Of particular note for the purposes of my research, is the way in which her cancer changed her relationship with her body:
My body was no longer an abstraction. There were men cutting into it and tubes coming out of it and bags and catheters draining it and needles bruising it and making it bleed. I was blood and poop and pee and puss. I was burning and nauseous and feverish and weak. I was of the body, in the body. I was body. Body. Body. Body.
Cancer, a disease of pathologically dividing cells, burned away the walls of my separateness and landed me, my body, just as the Congo landed me in the body of the world.
The invasive nature of cancer treatment thrust her firmly in the world of her body, echoing Eve Kosofsky Sedgwick’s words in Tendencies, in which she laments how her breast cancer diagnosis was a defining trauma that constituted her womanhood:
“Shit, now I guess I really must be a woman.”
As she experienced, breast cancer demands a surrender to femininity, no matter how non-normative one’s body, gender or beliefs may be.

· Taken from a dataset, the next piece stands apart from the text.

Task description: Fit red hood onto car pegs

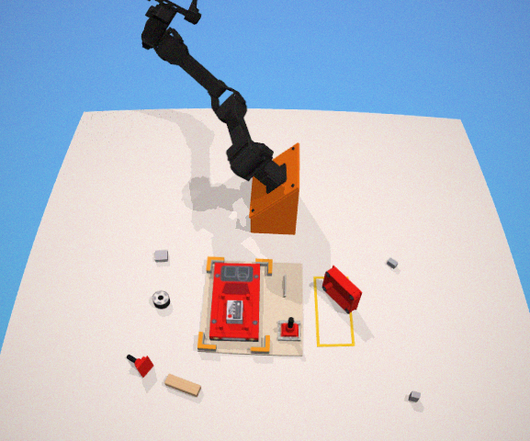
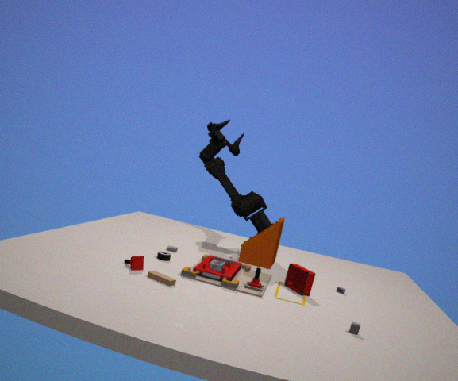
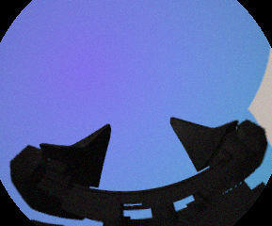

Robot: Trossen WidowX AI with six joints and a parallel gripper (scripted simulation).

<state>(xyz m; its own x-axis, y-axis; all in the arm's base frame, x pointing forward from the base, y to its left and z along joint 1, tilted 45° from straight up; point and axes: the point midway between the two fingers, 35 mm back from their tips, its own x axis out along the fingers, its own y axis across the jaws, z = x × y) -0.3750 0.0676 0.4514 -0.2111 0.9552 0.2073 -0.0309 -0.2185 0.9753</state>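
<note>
Gripper (image 2: 236,126) (image 3: 141,123), one: standing wide open, gripping nothing and touching nothing, its two fingers spreading against blue background.
Arm (image 1: 197,72) (image 2: 228,184), one, black: rising from an orange wedge mount (image 1: 274,213) (image 2: 259,250), leaning away from the car and holding its gripper high, fingertips pointing upward.
Hood (image 1: 342,289) (image 2: 299,279), one, red: standing tilted on its edge on the table (image 1: 422,189) (image 2: 98,295), overlapping a yellow outline (image 1: 317,313) (image 2: 290,301), well apart from the gripper, its hollow side showing.
Chassis (image 1: 223,327) (image 2: 204,268), one, red: sitting between four orange-topped corner brackets, engine block (image 1: 234,310) (image 2: 217,264) resting on its deck.
Red pieces with black stems, two: one (image 1: 289,328) (image 2: 255,282) standing beside the chassis, one (image 1: 144,365) (image 2: 136,263) lying apart.
Wooden bar (image 1: 183,385) (image 2: 161,277), one.
Black-and-silver wheel (image 1: 161,298) (image 2: 163,255), one.
Small grey blocks, three.
</note>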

But cancer can also often precipitate that Cartesian duality of body and soul, where the patient distances their perceived ‘self’ from the cancer that is happening ‘to their body’, and it seems as though V didn’t escape this either:
There was something not only passive but downright suicidal about my response to the early signs of my cancer. A kind of resignation possessed me, as if I were an estranged voyeur noting my body from a great distance. Somnolent is the word that keeps coming to me. Half awake, half asleep, knowing but refusing to know. Somnolence: A self-produced narcotic state triggered by extreme danger, a kind of splintering of self, a partial leaving of one world with one foot or semiconsciousness in another. Somnolence: paralysis that comes when strung between two extreme moral choices--loyalty or shame, change or die.
There is all kinds of pain in this book, and I admired the honest way in which V shares her experiences. Ultimately, her story is one of redemption and growth.
Having cancer was the moment when I went as far as I could go without being gone, and it was there, dangling on that edge, that I was forced to let go of everything that didn't matter, to release the past and be burned down to essential matter. It was there I found my second wind. The second wind arrives when we think we are finished, when we can't take another step, breathe another breath. And then we do.